Algorithm in numerical analysis

Miller's recurrence algorithm is a procedure for the backward calculation of a rapidly decreasing solution of a three-term recurrence relation developed by J. C. P. Miller. It was originally developed to compute tables of the modified Bessel function but also applies to Bessel functions of the first kind and has other applications such as computation of the coefficients of Chebyshev expansions of other special functions.

Many families of special functions satisfy a recurrence relation that relates the values of the functions of different orders with common argument $x$.

The modified Bessel functions of the first kind $I_n(x)$ satisfy the recurrence relation
$I_{n-1}(x)=\frac{2n}{x}I_n(x)+I_{n+1}(x)$.
However, the modified Bessel functions of the second kind $K_n(x)$ also satisfy the same recurrence relation
$K_{n-1}(x)=\frac{2n}{x}K_n(x)+K_{n+1}(x)$.

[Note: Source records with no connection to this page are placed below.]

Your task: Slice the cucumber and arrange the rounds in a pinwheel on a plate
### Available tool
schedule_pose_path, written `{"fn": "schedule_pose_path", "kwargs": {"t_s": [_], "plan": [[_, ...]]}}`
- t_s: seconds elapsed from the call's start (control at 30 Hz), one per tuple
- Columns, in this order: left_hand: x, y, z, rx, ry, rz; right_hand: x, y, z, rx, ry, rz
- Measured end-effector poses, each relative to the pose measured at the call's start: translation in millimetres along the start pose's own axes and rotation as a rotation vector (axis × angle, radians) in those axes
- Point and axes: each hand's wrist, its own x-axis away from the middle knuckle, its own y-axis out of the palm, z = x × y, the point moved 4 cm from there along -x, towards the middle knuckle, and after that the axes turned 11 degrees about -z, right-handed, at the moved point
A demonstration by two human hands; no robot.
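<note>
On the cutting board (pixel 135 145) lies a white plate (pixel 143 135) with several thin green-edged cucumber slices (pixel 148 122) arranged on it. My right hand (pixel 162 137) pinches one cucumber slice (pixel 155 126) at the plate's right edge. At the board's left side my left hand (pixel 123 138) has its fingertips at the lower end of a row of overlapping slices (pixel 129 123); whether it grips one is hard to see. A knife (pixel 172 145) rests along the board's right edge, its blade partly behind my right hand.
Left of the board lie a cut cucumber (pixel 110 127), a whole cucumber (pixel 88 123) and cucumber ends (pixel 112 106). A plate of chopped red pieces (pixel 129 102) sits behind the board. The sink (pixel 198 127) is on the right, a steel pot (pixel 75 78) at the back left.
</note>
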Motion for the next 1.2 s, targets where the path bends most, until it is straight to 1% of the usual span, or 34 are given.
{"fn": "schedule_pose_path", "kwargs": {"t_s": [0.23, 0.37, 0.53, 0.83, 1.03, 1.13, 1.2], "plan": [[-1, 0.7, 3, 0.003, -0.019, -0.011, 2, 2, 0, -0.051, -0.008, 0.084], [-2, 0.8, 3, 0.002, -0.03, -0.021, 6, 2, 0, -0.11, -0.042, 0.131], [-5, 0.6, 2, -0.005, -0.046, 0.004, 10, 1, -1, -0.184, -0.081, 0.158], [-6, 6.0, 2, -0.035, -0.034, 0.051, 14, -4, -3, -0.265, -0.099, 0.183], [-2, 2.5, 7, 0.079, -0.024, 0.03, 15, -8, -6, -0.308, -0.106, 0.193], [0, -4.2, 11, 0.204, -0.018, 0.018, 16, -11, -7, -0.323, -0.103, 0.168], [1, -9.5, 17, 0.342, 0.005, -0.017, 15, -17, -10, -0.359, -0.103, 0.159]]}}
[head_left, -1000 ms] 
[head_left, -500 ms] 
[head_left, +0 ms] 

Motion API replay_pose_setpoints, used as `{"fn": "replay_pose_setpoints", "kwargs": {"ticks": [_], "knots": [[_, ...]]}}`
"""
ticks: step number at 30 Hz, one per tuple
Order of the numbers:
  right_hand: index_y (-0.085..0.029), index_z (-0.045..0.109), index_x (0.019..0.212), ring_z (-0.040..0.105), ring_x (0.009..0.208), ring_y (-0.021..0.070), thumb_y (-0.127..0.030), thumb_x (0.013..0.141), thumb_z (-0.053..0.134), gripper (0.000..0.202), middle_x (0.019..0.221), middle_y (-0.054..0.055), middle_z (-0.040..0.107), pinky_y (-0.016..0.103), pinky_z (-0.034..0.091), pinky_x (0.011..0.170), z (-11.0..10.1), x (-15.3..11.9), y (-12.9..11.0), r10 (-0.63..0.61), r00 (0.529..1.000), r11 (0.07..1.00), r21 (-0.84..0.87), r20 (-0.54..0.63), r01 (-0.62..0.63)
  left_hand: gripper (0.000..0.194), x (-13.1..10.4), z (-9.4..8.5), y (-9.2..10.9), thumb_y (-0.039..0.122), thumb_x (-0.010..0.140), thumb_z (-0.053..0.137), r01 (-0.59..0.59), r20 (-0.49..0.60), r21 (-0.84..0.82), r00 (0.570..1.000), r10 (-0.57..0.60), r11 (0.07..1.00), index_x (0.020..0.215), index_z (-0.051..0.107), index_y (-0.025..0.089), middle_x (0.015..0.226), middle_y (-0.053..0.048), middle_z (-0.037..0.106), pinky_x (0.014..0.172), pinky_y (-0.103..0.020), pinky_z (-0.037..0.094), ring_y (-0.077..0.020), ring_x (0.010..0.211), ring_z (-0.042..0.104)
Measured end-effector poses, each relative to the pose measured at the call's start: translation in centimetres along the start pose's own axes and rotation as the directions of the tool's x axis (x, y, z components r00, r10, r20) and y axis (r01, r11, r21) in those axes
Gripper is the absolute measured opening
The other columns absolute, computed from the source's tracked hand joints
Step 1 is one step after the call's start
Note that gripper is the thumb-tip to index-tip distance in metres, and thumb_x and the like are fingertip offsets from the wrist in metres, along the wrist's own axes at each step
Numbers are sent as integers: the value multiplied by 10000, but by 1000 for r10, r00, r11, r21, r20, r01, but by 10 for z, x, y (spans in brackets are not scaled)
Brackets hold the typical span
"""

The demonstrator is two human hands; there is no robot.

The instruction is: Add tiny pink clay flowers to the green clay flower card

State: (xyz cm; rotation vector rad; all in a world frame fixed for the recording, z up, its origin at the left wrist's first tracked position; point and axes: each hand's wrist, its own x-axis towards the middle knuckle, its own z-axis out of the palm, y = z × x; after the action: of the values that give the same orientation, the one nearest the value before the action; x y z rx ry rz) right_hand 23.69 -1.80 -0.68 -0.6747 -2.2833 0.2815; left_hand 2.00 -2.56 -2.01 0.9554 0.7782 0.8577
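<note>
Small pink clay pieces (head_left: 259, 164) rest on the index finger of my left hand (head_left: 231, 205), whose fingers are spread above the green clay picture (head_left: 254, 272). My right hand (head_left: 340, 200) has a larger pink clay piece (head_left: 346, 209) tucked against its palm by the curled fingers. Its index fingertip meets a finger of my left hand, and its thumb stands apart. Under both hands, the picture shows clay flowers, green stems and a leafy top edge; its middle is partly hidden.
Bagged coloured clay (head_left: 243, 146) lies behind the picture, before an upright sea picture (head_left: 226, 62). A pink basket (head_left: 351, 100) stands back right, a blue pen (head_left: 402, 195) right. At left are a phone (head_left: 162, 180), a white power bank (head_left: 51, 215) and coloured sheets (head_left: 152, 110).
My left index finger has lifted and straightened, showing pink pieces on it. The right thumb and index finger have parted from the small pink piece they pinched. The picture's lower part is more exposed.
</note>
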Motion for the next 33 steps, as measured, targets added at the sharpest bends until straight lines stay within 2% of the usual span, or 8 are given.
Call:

The first solution decreases rapidly with $n$. The second solution increases rapidly with $n$. Miller's algorithm provides a numerically stable procedure to obtain the decreasing solution.

To compute the terms of a recurrence $a_0$ through $a_N$ according to Miller's algorithm, one first chooses a value $M$ much larger than $N$ and computes a trial solution taking initial condition $a_M$ to an arbitrary non-zero value (such as 1) and taking $a_{M+1}$ and later terms to be zero. Then the recurrence relation is used to successively compute trial values for $a_{M-1}$, $a_{M-2}$ down to $a_0$. Noting that a second sequence obtained from the trial sequence by multiplication by a constant normalizing factor will still satisfy the same recurrence relation, one can then apply a separate normalizing relationship to determine the normalizing factor that yields the actual solution.

In the example of the modified Bessel functions, a suitable normalizing relation is a summation involving the even terms of the recurrence:
$I_0(x)+2\sum_{m=1}^\infty (-1)^mI_{2m}(x)=1$
where the infinite summation becomes finite due to the approximation that $a_{M+1}$ and later terms are zero.

Finally, it is confirmed that the approximation error of the procedure is acceptable by repeating the procedure with a second choice of $M$ larger than the initial choice and confirming that the second set of results for $a_0$ through $a_N$ agree within the first set within the desired tolerance. Note that to obtain this agreement, the value of $M$ must be large enough such that the term $a_M$ is small compared to the desired tolerance.

In contrast to Miller's algorithm, attempts to apply the recurrence relation in the forward direction starting from known values of $I_0(x)$ and $I_1(x)$ obtained by other methods will fail as rounding errors introduce components of the rapidly increasing solution.

Olver and Gautschi analyses the error propagation of the algorithm in detail.

For Bessel functions of the first kind, the equivalent recurrence relation and normalizing relationship are:
$J_{n-1}(x)=\frac{2n}{x}J_{n}(x)-J_{n+1}(x)$
$J_0(x)+2\sum_{m=1}^\infty J_{2m}(x)=1$.

The algorithm is particularly efficient in applications that require the values of the Bessel functions for all orders $0 \cdots N$ for each value of $x$ compared to direct independent computations of $N+1$ separate functions.